◆ Assigned task: Copy the data word for word, keeping every line.

◆ Supplied information:

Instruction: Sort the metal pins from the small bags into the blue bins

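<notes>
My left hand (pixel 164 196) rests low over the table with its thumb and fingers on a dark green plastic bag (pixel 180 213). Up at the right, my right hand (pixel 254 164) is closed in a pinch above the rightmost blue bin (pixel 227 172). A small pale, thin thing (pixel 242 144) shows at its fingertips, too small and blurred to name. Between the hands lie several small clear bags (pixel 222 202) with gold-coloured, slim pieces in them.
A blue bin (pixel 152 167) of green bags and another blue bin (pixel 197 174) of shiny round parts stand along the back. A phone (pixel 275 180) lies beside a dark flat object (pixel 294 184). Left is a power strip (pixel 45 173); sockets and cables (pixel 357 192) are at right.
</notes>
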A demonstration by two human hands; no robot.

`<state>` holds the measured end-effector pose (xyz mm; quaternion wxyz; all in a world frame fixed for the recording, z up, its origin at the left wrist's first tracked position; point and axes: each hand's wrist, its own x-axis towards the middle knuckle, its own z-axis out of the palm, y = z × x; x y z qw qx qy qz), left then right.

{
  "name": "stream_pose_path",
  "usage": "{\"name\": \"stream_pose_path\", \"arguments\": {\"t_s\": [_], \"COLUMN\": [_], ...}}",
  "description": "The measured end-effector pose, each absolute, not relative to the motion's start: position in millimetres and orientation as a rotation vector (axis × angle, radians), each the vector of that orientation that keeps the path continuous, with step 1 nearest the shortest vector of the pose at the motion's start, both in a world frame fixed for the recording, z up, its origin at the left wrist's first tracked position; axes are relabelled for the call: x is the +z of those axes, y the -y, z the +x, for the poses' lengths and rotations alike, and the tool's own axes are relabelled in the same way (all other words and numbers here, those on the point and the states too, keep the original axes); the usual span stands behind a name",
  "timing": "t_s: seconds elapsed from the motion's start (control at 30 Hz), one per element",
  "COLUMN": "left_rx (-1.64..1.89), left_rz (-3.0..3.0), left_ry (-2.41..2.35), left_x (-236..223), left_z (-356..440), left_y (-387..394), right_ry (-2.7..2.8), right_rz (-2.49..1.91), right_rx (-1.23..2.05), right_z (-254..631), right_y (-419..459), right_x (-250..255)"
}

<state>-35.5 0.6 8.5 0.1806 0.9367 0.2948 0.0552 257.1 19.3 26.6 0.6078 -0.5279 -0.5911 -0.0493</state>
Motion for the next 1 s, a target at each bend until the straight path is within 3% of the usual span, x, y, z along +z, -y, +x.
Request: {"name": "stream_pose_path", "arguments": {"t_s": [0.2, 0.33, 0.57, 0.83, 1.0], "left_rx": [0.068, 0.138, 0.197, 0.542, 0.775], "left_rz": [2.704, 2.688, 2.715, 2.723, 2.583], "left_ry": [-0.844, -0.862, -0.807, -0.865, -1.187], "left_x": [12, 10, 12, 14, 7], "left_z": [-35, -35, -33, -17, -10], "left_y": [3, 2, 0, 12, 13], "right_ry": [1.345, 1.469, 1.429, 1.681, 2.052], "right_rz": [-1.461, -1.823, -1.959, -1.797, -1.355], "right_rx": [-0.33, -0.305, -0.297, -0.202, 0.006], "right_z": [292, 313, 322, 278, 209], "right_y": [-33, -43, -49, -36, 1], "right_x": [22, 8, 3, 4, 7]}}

◆ Solution to this problem:
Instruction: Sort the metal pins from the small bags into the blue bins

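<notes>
My left hand (pixel 164 196) rests low over the table with its thumb and fingers on a dark green plastic bag (pixel 180 213). Up at the right, my right hand (pixel 254 164) is closed in a pinch above the rightmost blue bin (pixel 227 172). A small pale, thin thing (pixel 242 144) shows at its fingertips, too small and blurred to name. Between the hands lie several small clear bags (pixel 222 202) with gold-coloured, slim pieces in them.
A blue bin (pixel 152 167) of green bags and another blue bin (pixel 197 174) of shiny round parts stand along the back. A phone (pixel 275 180) lies beside a dark flat object (pixel 294 184). Left is a power strip (pixel 45 173); sockets and cables (pixel 357 192) are at right.
</notes>
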A demonstration by two human hands; no robot.

`<state>` holds the measured end-effector pose (xyz mm; quaternion wxyz; all in a world frame fixed for the recording, z up, its origin at the left wrist's first tracked position; point and axes: each hand's wrist, its own x-axis towards the middle knuckle, its own z-axis out of the palm, y = z × x; x y z qw qx qy qz), left then right.

{
  "name": "stream_pose_path",
  "usage": "{\"name\": \"stream_pose_path\", \"arguments\": {\"t_s\": [_], \"COLUMN\": [_], ...}}",
  "description": "The measured end-effector pose, each absolute, not relative to the motion's start: position in millimetres and orientation as a rotation vector (axis × angle, radians), each the vector of that orientation that keeps the path continuous, with step 1 nearest the shortest vector of the pose at the motion's start, both in a world frame fixed for the recording, z up, its origin at the left wrist's first tracked position; axes are relabelled for the call: x is the +z of those axes, y the -y, z the +x, for the poses' lengths and rotations alike, and the tool's own axes are relabelled in the same way (all other words and numbers here, those on the point and the states too, keep the original axes); the usual span stands behind a name",
  "timing": "t_s: seconds elapsed from the motion's start (control at 30 Hz), one per element",
  "COLUMN": "left_rx (-1.64..1.89), left_rz (-3.0..3.0), left_ry (-2.41..2.35), left_x (-236..223), left_z (-356..440), left_y (-387..394), right_ry (-2.7..2.8), right_rz (-2.49..1.91), right_rx (-1.23..2.05), right_z (-254..631), right_y (-419..459), right_x (-250..255)"
}

<state>-35.5 0.6 8.5 0.1806 0.9367 0.2948 0.0552 257.1 19.3 26.6 0.6078 -0.5279 -0.5911 -0.0493</state>
Motion for the next 1 s, a target at each bend until the straight path is within 3% of the usual span, x, y, z along +z, -y, +x.
Request: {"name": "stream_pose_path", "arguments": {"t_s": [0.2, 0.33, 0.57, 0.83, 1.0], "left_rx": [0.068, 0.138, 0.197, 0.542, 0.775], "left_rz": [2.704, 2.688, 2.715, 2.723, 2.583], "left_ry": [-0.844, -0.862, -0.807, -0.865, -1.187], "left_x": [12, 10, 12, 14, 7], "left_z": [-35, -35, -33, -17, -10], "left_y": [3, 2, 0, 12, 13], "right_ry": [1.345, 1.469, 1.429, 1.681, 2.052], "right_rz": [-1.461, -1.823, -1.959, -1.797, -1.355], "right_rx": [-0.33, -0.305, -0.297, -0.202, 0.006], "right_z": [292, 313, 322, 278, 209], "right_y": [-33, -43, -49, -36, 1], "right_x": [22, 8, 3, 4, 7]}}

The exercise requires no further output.